L’échec cinglant de Viktor Orbán et de son parti, le Fidesz, aux législatives hongroises de dimanche voit l’Europe pousser un ouf de soulagement. Sans gloire, car on ne peut pas dire que les blocages imposés depuis seize ans par le premier ministre sortant, ni ses attaques contre l’Etat de droit, aient été combattus avec beaucoup de vigueur. L’Union européenne s’est montrée tétanisée par le volontarisme du leader ultraconservateur, soutenu par Vladimir Poutine. L’homme fort de Budapest a pu ériger un mur anti-refugié·es et laisser les abus policiers devenir la règle, malgré les dénonciations des ONG. Les protestations de façade et quelques sanctions financières n’auront empêché ni la répression des minorités, notamment LGBTIQ+, ni les atteintes à l’indépendance de la justice et à la liberté des médias. Pas plus qu’elles n’auront freiné la concentration du pouvoir dans les mains d’un seul homme.

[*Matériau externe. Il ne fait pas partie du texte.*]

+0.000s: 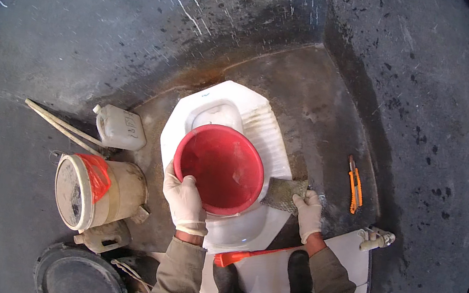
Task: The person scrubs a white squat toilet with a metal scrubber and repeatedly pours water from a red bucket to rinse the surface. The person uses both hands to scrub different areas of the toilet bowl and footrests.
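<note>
My left hand [185, 200], in a pale glove, grips the left rim of a red plastic basin [222, 169]. The basin is over a white ceramic squat toilet [276, 152] and hides part of its bowl; whether the two touch I cannot tell. My right hand [310, 211], gloved too, pinches the right edge of a grey-green mesh-like scouring pad [284, 194] beside the basin. An orange utility knife [355, 188] lies on the floor at the right. Near my feet lies a red-orange brush or similar tool [230, 258], partly hidden.
A white jerrycan [122, 128], pale hoses [64, 128] and a lidded bucket [124, 194] with a red bag [96, 179] stand at the left. Below are a dirty jug [107, 236] and a black round lid or tub [83, 280]. A valve [376, 239] juts out at the lower right.
</note>
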`<state>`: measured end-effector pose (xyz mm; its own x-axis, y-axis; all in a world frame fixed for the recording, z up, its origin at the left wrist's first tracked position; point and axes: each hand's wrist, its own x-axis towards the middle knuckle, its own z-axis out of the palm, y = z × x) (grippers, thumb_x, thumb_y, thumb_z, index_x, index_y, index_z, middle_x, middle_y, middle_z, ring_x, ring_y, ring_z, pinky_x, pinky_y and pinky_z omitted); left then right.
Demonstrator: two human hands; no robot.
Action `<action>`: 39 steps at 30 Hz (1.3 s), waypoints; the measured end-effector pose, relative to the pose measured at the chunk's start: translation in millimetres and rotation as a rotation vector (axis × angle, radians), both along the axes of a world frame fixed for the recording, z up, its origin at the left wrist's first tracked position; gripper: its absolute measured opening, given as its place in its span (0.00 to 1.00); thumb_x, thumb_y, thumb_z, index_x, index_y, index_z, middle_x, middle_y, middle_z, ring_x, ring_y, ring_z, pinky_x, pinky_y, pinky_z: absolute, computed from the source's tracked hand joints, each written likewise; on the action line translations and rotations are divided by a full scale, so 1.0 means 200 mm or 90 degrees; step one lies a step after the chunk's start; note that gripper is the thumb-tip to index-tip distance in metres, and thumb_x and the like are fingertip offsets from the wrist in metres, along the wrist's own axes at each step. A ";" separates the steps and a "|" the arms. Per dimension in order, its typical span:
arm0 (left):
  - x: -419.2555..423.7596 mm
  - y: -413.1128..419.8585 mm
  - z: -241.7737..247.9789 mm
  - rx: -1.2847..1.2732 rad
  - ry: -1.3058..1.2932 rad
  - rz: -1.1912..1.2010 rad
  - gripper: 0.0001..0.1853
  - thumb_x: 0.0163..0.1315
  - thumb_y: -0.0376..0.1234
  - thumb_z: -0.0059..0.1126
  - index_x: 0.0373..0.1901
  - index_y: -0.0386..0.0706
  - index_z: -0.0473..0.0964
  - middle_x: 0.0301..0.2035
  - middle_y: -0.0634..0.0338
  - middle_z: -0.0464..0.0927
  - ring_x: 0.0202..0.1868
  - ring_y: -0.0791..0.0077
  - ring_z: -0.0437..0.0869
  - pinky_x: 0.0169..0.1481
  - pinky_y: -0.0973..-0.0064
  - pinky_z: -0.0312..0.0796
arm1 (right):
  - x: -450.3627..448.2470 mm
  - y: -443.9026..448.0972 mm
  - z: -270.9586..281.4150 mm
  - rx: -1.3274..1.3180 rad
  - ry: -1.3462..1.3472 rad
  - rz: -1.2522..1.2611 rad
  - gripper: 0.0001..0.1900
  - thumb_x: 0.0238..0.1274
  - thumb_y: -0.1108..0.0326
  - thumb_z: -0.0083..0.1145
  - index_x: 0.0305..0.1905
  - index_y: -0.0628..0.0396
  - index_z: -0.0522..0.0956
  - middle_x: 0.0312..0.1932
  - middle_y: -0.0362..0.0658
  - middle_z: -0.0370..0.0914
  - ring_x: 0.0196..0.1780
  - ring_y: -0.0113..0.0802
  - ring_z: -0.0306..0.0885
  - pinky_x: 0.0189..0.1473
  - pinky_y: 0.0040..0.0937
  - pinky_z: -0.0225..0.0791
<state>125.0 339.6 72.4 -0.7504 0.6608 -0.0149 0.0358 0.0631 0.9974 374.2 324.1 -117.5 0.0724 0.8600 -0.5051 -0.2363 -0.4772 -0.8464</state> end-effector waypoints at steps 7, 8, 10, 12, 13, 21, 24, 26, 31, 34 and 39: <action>-0.14 0.01 -0.01 0.058 0.003 0.039 0.30 0.56 0.12 0.41 0.62 0.32 0.73 0.54 0.52 0.83 0.51 0.69 0.85 0.60 0.72 0.77 | 0.02 0.00 0.01 0.012 -0.029 0.021 0.08 0.70 0.74 0.63 0.49 0.59 0.77 0.44 0.40 0.84 0.45 0.24 0.78 0.51 0.27 0.72; -0.17 -0.02 0.02 0.049 0.018 0.041 0.31 0.55 0.12 0.41 0.63 0.32 0.73 0.54 0.52 0.83 0.52 0.68 0.85 0.60 0.72 0.78 | 0.02 0.00 0.01 0.007 -0.029 0.022 0.08 0.69 0.74 0.63 0.49 0.59 0.77 0.44 0.40 0.84 0.45 0.24 0.78 0.51 0.27 0.72; -0.26 -0.08 0.05 0.055 0.016 0.052 0.31 0.54 0.12 0.41 0.63 0.32 0.73 0.54 0.50 0.83 0.52 0.66 0.86 0.61 0.71 0.78 | 0.02 0.00 0.02 0.002 -0.021 0.023 0.08 0.69 0.74 0.63 0.49 0.59 0.77 0.44 0.40 0.84 0.45 0.23 0.78 0.50 0.26 0.72; -0.32 -0.16 0.11 0.049 0.026 0.061 0.32 0.53 0.12 0.42 0.63 0.32 0.72 0.53 0.49 0.82 0.52 0.65 0.85 0.61 0.70 0.77 | 0.04 0.00 0.00 0.000 -0.008 0.024 0.08 0.69 0.75 0.63 0.48 0.58 0.77 0.43 0.39 0.84 0.44 0.23 0.78 0.50 0.26 0.71; -0.36 -0.20 0.13 0.028 0.042 0.069 0.32 0.52 0.12 0.43 0.62 0.32 0.72 0.54 0.49 0.82 0.53 0.65 0.85 0.62 0.69 0.77 | 0.04 0.01 0.00 -0.003 -0.008 0.024 0.07 0.69 0.75 0.63 0.48 0.58 0.77 0.43 0.39 0.84 0.44 0.23 0.77 0.50 0.26 0.71; -0.51 -0.62 0.23 -0.030 0.076 0.107 0.33 0.51 0.13 0.44 0.63 0.33 0.73 0.54 0.51 0.82 0.53 0.65 0.85 0.61 0.70 0.77 | 0.04 0.01 0.01 0.009 0.005 0.049 0.06 0.68 0.75 0.63 0.46 0.58 0.78 0.44 0.38 0.84 0.46 0.24 0.77 0.52 0.27 0.70; -0.54 -0.77 0.28 -0.048 0.087 0.147 0.34 0.51 0.13 0.44 0.65 0.32 0.71 0.56 0.49 0.82 0.54 0.62 0.85 0.61 0.68 0.77 | 0.05 0.00 -0.01 0.018 0.012 0.042 0.06 0.70 0.76 0.62 0.47 0.58 0.78 0.46 0.39 0.84 0.47 0.25 0.78 0.52 0.28 0.71; -0.55 -0.87 0.27 -0.060 0.086 0.166 0.34 0.51 0.13 0.44 0.65 0.32 0.71 0.56 0.49 0.82 0.55 0.62 0.85 0.61 0.69 0.77 | 0.05 0.00 0.03 -0.002 0.004 0.050 0.06 0.70 0.76 0.61 0.47 0.57 0.78 0.45 0.39 0.84 0.47 0.25 0.78 0.53 0.28 0.71; -0.56 -1.02 0.22 -0.082 0.103 0.188 0.34 0.50 0.13 0.42 0.63 0.32 0.74 0.55 0.51 0.83 0.55 0.65 0.85 0.64 0.70 0.75 | 0.05 -0.02 0.02 -0.012 -0.012 0.065 0.05 0.70 0.75 0.62 0.47 0.56 0.79 0.42 0.37 0.83 0.43 0.23 0.77 0.48 0.25 0.71; -0.60 -1.07 0.13 -0.097 0.070 0.227 0.33 0.51 0.13 0.42 0.62 0.32 0.74 0.54 0.51 0.83 0.53 0.65 0.85 0.63 0.70 0.76 | 0.03 -0.03 0.03 -0.015 -0.004 0.081 0.05 0.70 0.75 0.62 0.47 0.56 0.78 0.41 0.36 0.82 0.41 0.21 0.76 0.46 0.24 0.70; -0.61 -1.12 0.02 -0.091 0.045 0.269 0.33 0.51 0.12 0.41 0.62 0.33 0.73 0.55 0.50 0.82 0.53 0.65 0.85 0.62 0.69 0.77 | 0.02 -0.04 0.03 -0.009 -0.025 0.074 0.07 0.70 0.77 0.61 0.49 0.58 0.78 0.44 0.38 0.83 0.46 0.24 0.77 0.51 0.25 0.70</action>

Qu’une telle dérive illibérale et autocratique ait pu prospérer doit questionner l’Union européenne. Même si l’on se fait peu d’illusions sur l’attachement sincère de la Commission européenne et de la majorité des chancelleries du continent aux valeurs démocratiques dans lesquelles elles se drapent. Leur complaisance écœurante avec l’Etat génocidaire d’Israël fournit un indicateur du poids du droit face aux intérêts économiques et stratégiques.
N’empêche, le soulagement est grand. Tant pour la population hongroise – à commencer par sa jeunesse, fortement mobilisée –, que pour tout un continent mis sous pression. Cheval de Troie tant de l’influence russe que de celle des Etats-Unis de Trump, Viktor Orbán était aussi le catalyseur des forces réactionnaires sur le versant Est de l’Europe. Et, plus généralement, au sein d’une internationale réactionnaire allant de Milei à Meloni en passant par le RN, l’AfD et Reform UK. Ce coup d’arrêt-là n’est pas négligeable.
Reste à savoir si le grand vainqueur du scrutin de dimanche, Peter Magyar, sera à la hauteur des attentes. Pour l’heure, ce national-conservateur de 45 ans, présenté comme «de centre-droit» mais qui fut membre du Fidesz jusqu’en 2024, apparaît comme un politicien peu expérimenté, ayant habilement su se positionner en successeur d’un Orbán fragilisé par les scandales de corruption. Cela dans le contexte d’une inflation galopante et d’une dégradation du niveau de vie.
Pro-européen, Peter Magyar promet de rétablir l’Etat de droit en Hongrie. Il aura fort à faire pour trouver une posture viable entre son opposition affichée à l’adhésion accélérée de l’Ukraine à l’UE et le soutien attendu de lui à la résistance de Kiev face à l’agression russe.